» **PROBLEM REQUIREMENTS**
Drop the images, then output the listing exactly.
[EXERCISE DATA Boundary: Start]
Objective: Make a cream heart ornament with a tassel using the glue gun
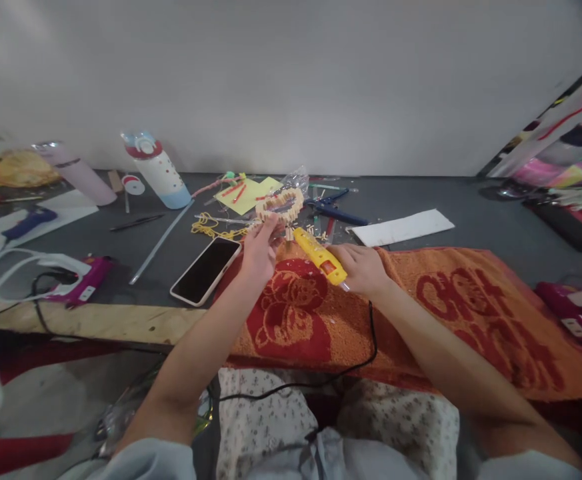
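My left hand [259, 252] is closed on the near edge of a small heart-shaped frame of wooden sticks [281, 205], holding it up above the table. My right hand [362, 268] grips a yellow glue gun [319, 256]. The gun's nozzle points up and left at the lower edge of the frame. Its black cord [351, 370] runs down toward my lap. Both hands hover over an orange and red towel [471, 313] spread on the grey table.
A black phone [205, 270] lies left of my left hand. Behind are a yellow paper [249, 194], blue scissors [334, 209], a white sheet [403, 227], a spotted bottle [157, 168] and a pink bottle [81, 172]. A purple glue gun [85, 282] and white cable lie at left.
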Motion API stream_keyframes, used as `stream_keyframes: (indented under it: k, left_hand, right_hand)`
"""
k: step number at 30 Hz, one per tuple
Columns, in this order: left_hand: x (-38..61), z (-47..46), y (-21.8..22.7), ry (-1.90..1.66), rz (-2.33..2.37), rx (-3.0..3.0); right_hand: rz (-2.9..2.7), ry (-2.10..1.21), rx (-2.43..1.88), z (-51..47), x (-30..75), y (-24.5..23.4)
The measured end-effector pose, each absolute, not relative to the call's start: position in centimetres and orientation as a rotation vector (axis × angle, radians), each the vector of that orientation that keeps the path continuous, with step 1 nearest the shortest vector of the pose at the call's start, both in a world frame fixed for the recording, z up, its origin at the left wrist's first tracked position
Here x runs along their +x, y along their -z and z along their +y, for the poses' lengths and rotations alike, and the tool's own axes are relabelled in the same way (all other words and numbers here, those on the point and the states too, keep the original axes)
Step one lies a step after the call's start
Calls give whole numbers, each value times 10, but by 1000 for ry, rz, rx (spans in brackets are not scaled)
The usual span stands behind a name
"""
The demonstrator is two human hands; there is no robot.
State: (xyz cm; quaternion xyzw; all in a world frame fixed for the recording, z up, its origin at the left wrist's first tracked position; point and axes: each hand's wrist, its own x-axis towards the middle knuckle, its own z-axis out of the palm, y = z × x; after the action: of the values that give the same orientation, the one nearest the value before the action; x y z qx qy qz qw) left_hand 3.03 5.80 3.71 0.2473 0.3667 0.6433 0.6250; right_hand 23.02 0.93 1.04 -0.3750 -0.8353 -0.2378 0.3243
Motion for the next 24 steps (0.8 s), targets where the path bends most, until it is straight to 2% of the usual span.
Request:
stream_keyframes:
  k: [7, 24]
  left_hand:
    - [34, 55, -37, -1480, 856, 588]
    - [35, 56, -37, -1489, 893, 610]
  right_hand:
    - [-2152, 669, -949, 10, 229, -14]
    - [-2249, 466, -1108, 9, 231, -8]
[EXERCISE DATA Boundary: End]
» **RESULT FOR THIS EXERCISE**
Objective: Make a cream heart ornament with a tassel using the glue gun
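My left hand [259, 252] is closed on the near edge of a small heart-shaped frame of wooden sticks [281, 205], holding it up above the table. My right hand [362, 268] grips a yellow glue gun [319, 256]. The gun's nozzle points up and left at the lower edge of the frame. Its black cord [351, 370] runs down toward my lap. Both hands hover over an orange and red towel [471, 313] spread on the grey table.
A black phone [205, 270] lies left of my left hand. Behind are a yellow paper [249, 194], blue scissors [334, 209], a white sheet [403, 227], a spotted bottle [157, 168] and a pink bottle [81, 172]. A purple glue gun [85, 282] and white cable lie at left.
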Motion API stream_keyframes, used as `stream_keyframes: (indented under it: k, left_hand, right_hand)`
"""
k: step number at 30 Hz, one per tuple
Columns, in this order: left_hand: x (-38..61), z (-47..46), y (-21.8..22.7), ry (-1.90..1.66), rz (-2.33..2.37), rx (-3.0..3.0); right_hand: rz (-2.9..2.7), ry (-2.10..1.21), rx (-2.43..1.88), z (-51..47), x (-30..75), y (-24.5..23.4)
The measured end-effector pose, each absolute, not relative to the call's start: position in centimetres and orientation as a rotation vector (axis × angle, radians), each the vector of that orientation that keeps the path continuous, with step 1 nearest the shortest vector of the pose at the call's start, both in a world frame fixed for the recording, z up, its origin at the left wrist's first tracked position
Here x runs along their +x, y along their -z and z along their +y, for the poses' lengths and rotations alike, and the tool's own axes are relabelled in the same way (all other words and numbers here, those on the point and the states too, keep the original axes)
Step one lies a step after the call's start
Calls give whole numbers, each value times 10, but by 1000 for ry, rz, rx (spans in brackets are not scaled)
The usual span stands behind a name
"""
The demonstrator is two human hands; there is no robot.
State: (xyz cm; quaternion xyzw; all in a world frame fixed for the recording, z up, its origin at the left wrist's first tracked position; point and axes: each hand's wrist, its own x-axis towards the middle knuckle, its own z-axis out of the palm, y = z × x; after the action: of the values that give the same orientation, the one nearest the value before the action; x y z qx qy qz qw) left_hand 3.03 5.80 3.71 0.2473 0.3667 0.6433 0.6250; right_hand 23.02 0.93 1.04 -0.3750 -0.8353 -0.2378 0.3243
Motion for the next 24 steps (0.8 s), targets where the path bends most, until it is straight to 2% of the usual span.
Request:
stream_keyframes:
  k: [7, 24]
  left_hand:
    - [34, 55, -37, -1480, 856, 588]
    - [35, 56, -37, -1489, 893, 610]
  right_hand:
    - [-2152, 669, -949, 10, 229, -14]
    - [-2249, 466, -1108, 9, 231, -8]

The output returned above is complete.